The Lower Journalism

Today I got a call from a student editor for Vox Magazine, a publication of the University of Missouri School of Journalism. She was calling on a cell phone to verify quotations from an interview a student reporter had conducted with me the week before. The subject was, of course, the James T. Scott lynching. The cell connection was so spotty that I could only hear about 4 words out of 5, which was making me a bit nervous, but I okayed a  half dozen sentences more or less on faith. Then the editor read this line.
Hunt says that although various incidents could have sparked the lynch mob, the most likely was due to tax incentives.
I said, "You'll have to read that one to me again. The phone connection is really rotten. It sounded like you had me saying that the lynching was "due to tax incentives"?
   She said, "Yes, that's right, I have, "tax incentives."
   "Does that make any sense at all to you?"

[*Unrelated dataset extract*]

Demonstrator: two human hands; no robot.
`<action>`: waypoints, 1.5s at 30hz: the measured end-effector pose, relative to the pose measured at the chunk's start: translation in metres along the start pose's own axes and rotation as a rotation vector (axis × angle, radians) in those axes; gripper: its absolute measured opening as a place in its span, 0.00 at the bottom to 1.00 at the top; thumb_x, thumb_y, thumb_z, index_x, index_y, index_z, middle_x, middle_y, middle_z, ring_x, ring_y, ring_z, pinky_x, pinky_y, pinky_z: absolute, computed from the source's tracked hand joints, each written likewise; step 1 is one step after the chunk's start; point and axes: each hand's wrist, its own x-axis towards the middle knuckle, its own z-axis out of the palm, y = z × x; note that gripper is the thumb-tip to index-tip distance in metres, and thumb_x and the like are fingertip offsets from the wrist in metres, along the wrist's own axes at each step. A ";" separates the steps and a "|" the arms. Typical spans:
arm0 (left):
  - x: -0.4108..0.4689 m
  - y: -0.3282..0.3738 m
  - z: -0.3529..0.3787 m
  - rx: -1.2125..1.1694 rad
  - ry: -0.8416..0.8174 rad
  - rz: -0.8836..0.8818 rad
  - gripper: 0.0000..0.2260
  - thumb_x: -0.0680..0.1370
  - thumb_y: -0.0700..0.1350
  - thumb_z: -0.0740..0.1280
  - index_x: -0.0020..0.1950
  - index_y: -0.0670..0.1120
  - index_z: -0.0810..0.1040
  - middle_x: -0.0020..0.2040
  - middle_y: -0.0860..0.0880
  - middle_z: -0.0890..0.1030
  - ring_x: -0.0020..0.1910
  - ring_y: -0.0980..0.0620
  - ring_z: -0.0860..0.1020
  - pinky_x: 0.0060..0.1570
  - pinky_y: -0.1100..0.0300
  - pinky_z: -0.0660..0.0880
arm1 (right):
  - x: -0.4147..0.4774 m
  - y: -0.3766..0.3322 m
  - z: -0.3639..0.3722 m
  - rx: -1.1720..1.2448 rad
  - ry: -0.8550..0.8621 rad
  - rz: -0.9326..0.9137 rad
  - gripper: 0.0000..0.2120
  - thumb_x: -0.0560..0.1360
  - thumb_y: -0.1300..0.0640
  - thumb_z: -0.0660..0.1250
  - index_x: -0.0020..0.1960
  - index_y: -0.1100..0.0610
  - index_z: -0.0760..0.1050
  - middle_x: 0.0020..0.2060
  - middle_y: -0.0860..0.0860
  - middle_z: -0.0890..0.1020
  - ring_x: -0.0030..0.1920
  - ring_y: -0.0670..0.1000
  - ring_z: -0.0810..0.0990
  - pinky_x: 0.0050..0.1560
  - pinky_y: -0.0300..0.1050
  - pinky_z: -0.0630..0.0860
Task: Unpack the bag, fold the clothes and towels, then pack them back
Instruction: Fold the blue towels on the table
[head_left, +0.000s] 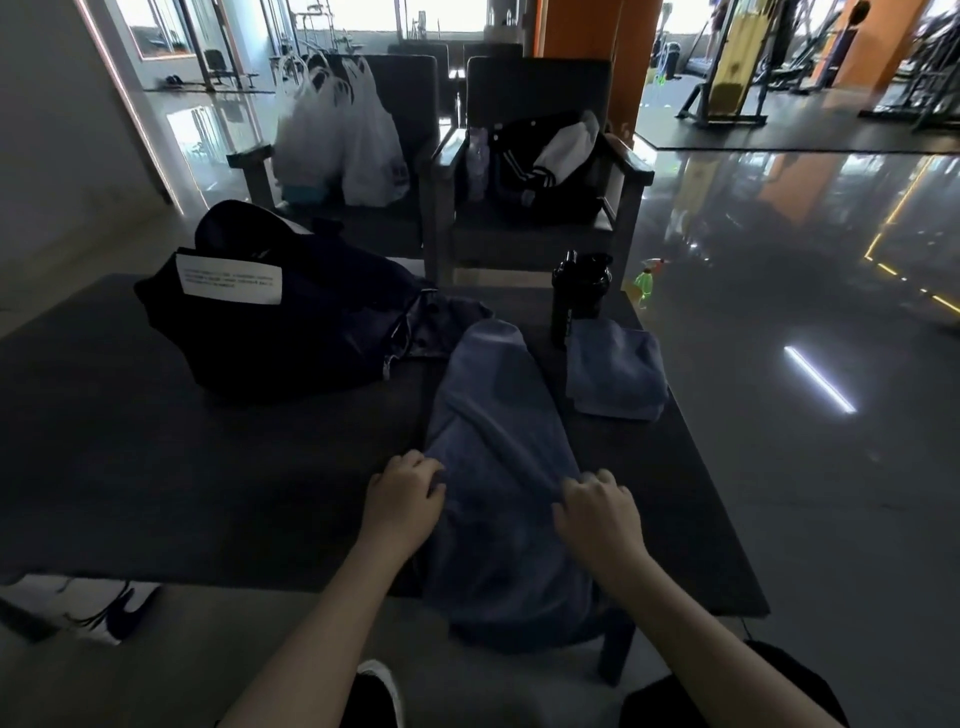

    "Well, no, not really."

Eventually the editor and I figured out what the source of the confusion was. I had read the student reporter the following two paragraphs, published on page one of the Columbia Daily Tribune the morning before the Scott lynching:
   It is generally believed that Scott is guilty of the crime and Miss Almstedt’s identification makes certain now that he was the man who attacked her.
   There has been much talk of mob activity and many men of sound judgment who do not believe in mob law are of the opinion that if it is positively proven that the negro is the man who committed the crime the taxpayers should be saved any costs that might accrue from a trial and that summary justice should be dealt to him.
There are more lessons to be learned here than I will take the space to list. Some make you want to laugh, some make you want to scream. I almost wish I had let the "tax incentives" quotation stand. It might have driven a few more people to read that front page story from 1923 and to consider the difference between merely inept journalism and competence turned into a deadly weapon.